Faculty of law blogs / UNIVERSITY OF OXFORD

Are Euro-area Corporate Bond Markets Irrelevant?


Bastian von Beschwitz
Conor Howells


Time to read

2 Minutes

In a recently published paper, we find that access to corporate bond markets affects investment in the US, but not in the euro-area. Euro-area bond markets seem to be irrelevant because firms receive sufficient financing from banks.

Several research papers argue that developed capital markets improve economic growth as they allow firms to finance investment. While there is much more media coverage on equity markets, US firms actually raise more funds via corporate bond issuance than via equity issuance. For example, in 2015, US non-financial firms had a net issuance of bonds worth $400 billion, which was more than double their issuance of equity ($174 billion).

Compared to the US, corporate bond markets have a much lower importance in the euro area. Hoping to promote economic growth, recent policy initiatives in Europe have been designed to increase the importance of the corporate bond market. For example, the European Commission proclaimed the goal to create a Capital Markets Union, which it defines as ‘a true single market for capital’ within the 28 Member States of the European Union. In addition, the decision of the European Central Bank (‘ECB’) to purchase corporate bonds as part of its quantitative easing program may raise the importance of the euro-area corporate bond market.

But, would a larger bond market in the euro area really allow firms to invest more? How much would firm investment increase if the euro-area corporate bond market had the same size as its counterpart in the US?

We address these questions in our paper, ‘Are euro-area corporate bond markets irrelevant? The effect of bond market access on investment’. We use the fact that firms without a bond rating generally cannot access bond markets. Therefore, we compare how investment and leverage differs between firms with and without a bond rating in the US and the euro area. Our main finding is that having a bond rating affects investment and capital structure in the US, but not in the euro area.

How do we explain these surprising differences between the US and the euro area? We propose two potential explanations: the weak bond market hypothesis and the strong banking hypothesis. The weak bond market hypothesis suggests that bond market access is less important in the euro area because bond markets in the euro area are underdeveloped and cannot supply sufficient financing. Thus, even euro-area firms with bond market access are financially constrained and would like to access a stronger bond market. In contrast, the strong banking hypothesis argues that good access to bank financing in the more bank-based euro area makes bond market access redundant. This hypothesis assumes that all euro-area firms have good access to financing through their banks, and thus do not need access to bond markets.

If the weak bond market hypothesis were true, we would expect euro-area firms with a bond rating to expand investment to the levels of their US peers if the euro-area bond market was able to grow to the size of the its U.S. counterpart. We estimate this increase in investment to be $100 billion or approximately 0.8 percent of euro-area GDP. However, we would not expect these benefits to materialize under the strong banking hypothesis.

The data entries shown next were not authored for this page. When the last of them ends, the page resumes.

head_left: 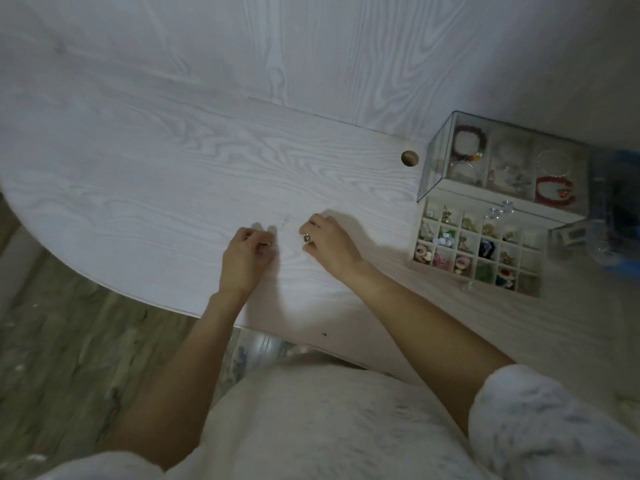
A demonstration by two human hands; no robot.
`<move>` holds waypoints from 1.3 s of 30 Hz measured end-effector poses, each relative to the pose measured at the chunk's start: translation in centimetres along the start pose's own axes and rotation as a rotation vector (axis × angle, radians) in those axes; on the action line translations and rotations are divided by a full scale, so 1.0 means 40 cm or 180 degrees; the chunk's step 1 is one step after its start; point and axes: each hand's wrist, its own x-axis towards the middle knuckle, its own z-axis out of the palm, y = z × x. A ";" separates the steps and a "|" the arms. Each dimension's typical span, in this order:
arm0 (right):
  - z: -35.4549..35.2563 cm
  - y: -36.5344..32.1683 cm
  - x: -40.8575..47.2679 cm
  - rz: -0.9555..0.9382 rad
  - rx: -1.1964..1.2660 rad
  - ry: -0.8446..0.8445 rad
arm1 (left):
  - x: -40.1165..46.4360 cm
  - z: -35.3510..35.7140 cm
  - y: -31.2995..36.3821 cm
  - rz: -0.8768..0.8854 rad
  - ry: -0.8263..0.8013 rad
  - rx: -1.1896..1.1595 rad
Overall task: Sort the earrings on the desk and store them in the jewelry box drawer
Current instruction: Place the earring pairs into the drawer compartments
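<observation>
Currently both hands sit curled on the white wood-grain desk (pixel 173 174): right hand (pixel 329 244) pinches a small gold earring (pixel 307 239) at its fingertips, left hand (pixel 244 258) is clenched, contents too hidden to tell. The clear glass jewelry box (pixel 498 161) stands well apart to the right, its white compartmented drawer (pixel 481 247) pulled open and holding sorted earrings.

Jewelry box (pixel 498 188) right of hands, on desk (pixel 173 168)

You have bare desk (pixel 173 174) open to your left and ahead, while to your right the pulled-out drawer (pixel 479 249) and glass jewelry box (pixel 502 161) behind it block the far corner.
</observation>
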 end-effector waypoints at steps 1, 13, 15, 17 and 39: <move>0.006 0.002 -0.007 -0.0063 0.0043 0.0106 | 0.004 0.002 -0.002 0.0054 0.0017 -0.0002; 0.035 0.055 -0.148 0.0456 0.0663 0.0763 | 0.010 0.023 0.020 0.0844 -0.0634 0.0243; 0.037 0.069 -0.178 0.0586 0.0708 0.0812 | 0.012 0.042 0.035 0.1015 -0.0748 0.0402; 0.037 0.080 -0.210 0.0748 0.0704 0.0860 | 0.011 0.063 0.051 0.1106 -0.0862 0.0580; -0.253 0.517 -0.535 0.2502 0.0679 0.2653 | -0.070 0.226 0.455 0.1035 -0.0798 -0.0514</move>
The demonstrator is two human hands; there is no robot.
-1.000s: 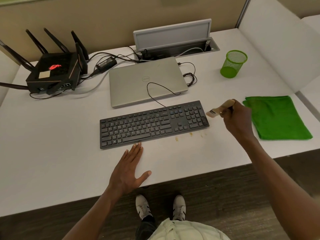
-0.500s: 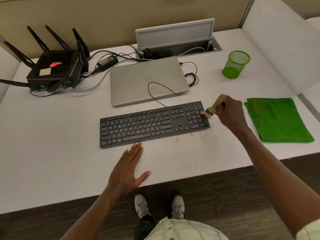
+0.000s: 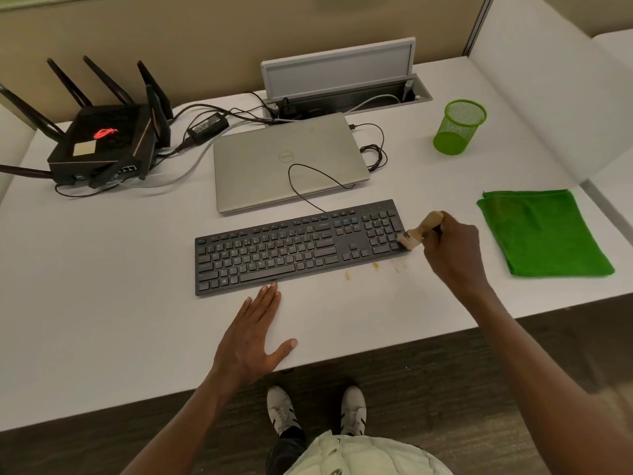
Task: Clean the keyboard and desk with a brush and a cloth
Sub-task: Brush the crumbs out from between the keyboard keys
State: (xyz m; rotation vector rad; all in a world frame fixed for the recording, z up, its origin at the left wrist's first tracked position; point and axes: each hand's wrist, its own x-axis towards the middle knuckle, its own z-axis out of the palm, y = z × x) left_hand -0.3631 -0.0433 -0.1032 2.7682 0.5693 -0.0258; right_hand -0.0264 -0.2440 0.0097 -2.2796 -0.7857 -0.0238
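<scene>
The black keyboard [image 3: 301, 245] lies flat on the white worktop [image 3: 102, 303], and everything else is placed from it. At its right end, over the number pad's outer edge, the right hand [image 3: 452, 252] curls its fingers around the wooden handle of a small brush [image 3: 419, 231]; the bristle end touches the keyboard's right edge, the handle slanting up and away to the right. Just in front of the keyboard's right part, a few tan crumbs [image 3: 375, 267] lie on the worktop, near the brush but apart from it. The left hand [image 3: 253, 341] rests flat on the worktop in front of the keyboard's middle, fingers straight and together, thumb spread to the side, its fingertips [image 3: 272, 286] right at the keyboard's front edge. Well to the right of the keyboard, beyond the right hand, lies a folded green cloth [image 3: 544, 231], untouched. Behind the keyboard sits a closed silver laptop [image 3: 287, 162], with the keyboard's cable looping over its lid. A green mesh cup [image 3: 459, 132] stands behind and to the right; a black router [image 3: 99, 145] with antennas stands behind and to the left.
</scene>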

We try to distinguish between these two hypotheses by focusing on a time when bank lending was severely constrained: the financial crisis of 2008. Consistent with the strong banking hypothesis, we find that bond ratings become more important for investment in the euro area after the financial crisis.

To summarize, our findings suggest that euro-area bond markets are irrelevant for investment, implying that there may be potential to boost investment by creating stronger capital markets in the euro area. However, this conclusion is limited by our evidence in favor of the strong banking hypothesis, which implies that bond market access may have been irrelevant before the financial crisis, because firms had access to sufficient bank financing. If bank financing is sufficient, one would not expect improved bond market financing to lead to an increase in investment.


Bastian von Beschwitz and Conor Howells are both economists at the Board of Governors of the Federal Reserve System and guest contributors to the Oxford Business Law Blog.